According to the Detroit News, which reviewed audio from the call, Mr Trump told the two he would look “terrible” if they signed the official paperwork for their votes, adding: “We have to fight for our country.”
Ms McDaniel told them: “If you can go home tonight, don’t sign it,” adding: “We’ll get you lawyers.”
With no legal means to invalidate their vote, the certification went ahead.
Speaking on “Meet the Press” on Sunday, Ms. McDaniel said she did not pressure the two and recalled simply urging them to “vote your conscience.” Expressing regret over threats of violence against them — one of which led to an arrest in New Hampshire — she said the two officials were within their rights to request further audits of the county’s results. (The results were confirmed by the post-election audit.)
An appeal to the Supreme Court
Ms. McDaniel also helped Mr. Trump rally state attorneys general to join a Supreme Court lawsuit originally filed by the State of Texas to challenge the results in four states. Considered outrageous by legal experts, he tried to get the court to throw out essentially all of the votes in Georgia, Michigan, Pennsylvania and Wisconsin, leaving the results up to their Republican legislatures.
Ms. McDaniel was a supporter of the bid. “I’m so happy about this Texas lawsuit,” she told Mr. Hannity on Fox, adding, “there will be more states joining this lawsuit.”
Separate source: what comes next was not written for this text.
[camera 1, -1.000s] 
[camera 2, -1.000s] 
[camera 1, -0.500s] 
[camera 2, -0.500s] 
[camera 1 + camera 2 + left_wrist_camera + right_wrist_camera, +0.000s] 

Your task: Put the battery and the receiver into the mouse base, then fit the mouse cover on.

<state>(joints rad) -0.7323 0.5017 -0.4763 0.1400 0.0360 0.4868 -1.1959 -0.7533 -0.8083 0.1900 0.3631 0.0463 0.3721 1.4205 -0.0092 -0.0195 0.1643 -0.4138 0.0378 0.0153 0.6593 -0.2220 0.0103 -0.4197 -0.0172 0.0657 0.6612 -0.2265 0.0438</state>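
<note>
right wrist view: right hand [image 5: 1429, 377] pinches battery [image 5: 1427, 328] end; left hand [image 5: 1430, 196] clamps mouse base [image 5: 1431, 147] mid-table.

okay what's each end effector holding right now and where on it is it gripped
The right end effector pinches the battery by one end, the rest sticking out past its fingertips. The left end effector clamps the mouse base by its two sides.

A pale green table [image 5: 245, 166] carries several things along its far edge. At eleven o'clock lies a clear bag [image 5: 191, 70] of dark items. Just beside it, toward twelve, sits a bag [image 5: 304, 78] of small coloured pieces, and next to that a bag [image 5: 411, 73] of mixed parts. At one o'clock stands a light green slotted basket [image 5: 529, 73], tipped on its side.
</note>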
In the background, he joined Mr. Trump in a phone call in which he urged Arkansas Republican Party Chairwoman Johnelle Fulmer to bring the state’s attorney general, Leslie Rutledge, with him. “The president asked me to convey to our attorney general that she would like to join this lawsuit, and she immediately did,” Ms. Fulmer told The Arkansas Democrat-Gazette, which first reported the call.
The Supreme Court threw out the Texas lawsuit a few days later.
The Electors
But Ms. McDaniel continued to support the overall effort to see the results overturned. In December 2020, he was on the phone with Mr. Trump and John Eastman, a law professor helping the effort, to discuss the plan to use alternate voters to make Mr. Trump the winner. Ms. McDaniel agreed to work with the Trump campaign to carry out the plan, but was told it was just a contingency in case Republican lawsuits succeeded in overturning the results, she said in her deposition.
A federal indictment against Mr. Trump, filed by special counsel Jack Smith, also alleged that Ms. McDaniel was misled into believing that voters would not be used if the campaign did not succeed in court.
Mr. Trump’s plans included forcing voters on Jan. 6, with the help of Vice President Mike Pence, who, the president and his allies hoped, would prevent Mr. Biden’s victory from being certified.
Ms. McDaniel also testified that she was “out of the loop” of plans to pressure Mr. Pence to do so.
On the evening of Jan. 6, she expressed regret for the riots at the Capitol, saying in a statement: “What these violent protesters are doing is the opposite of patriotism. It’s a shame and I condemn it in the strongest possible way.”
In the months following Mr. Biden’s inauguration, Ms. McDaniel continued to oversee a massive expansion of the party’s “election integrity” groups, state groups that often partnered with activists still committed to lies about the 2020 election. .
In an interview on “Meet the Press” on Sunday, Ms. McDaniel acknowledged that she “won fair and square.”
But he added: “I think it’s fair to say there were problems in 2020.”
Jonathan Swan contributed to the report.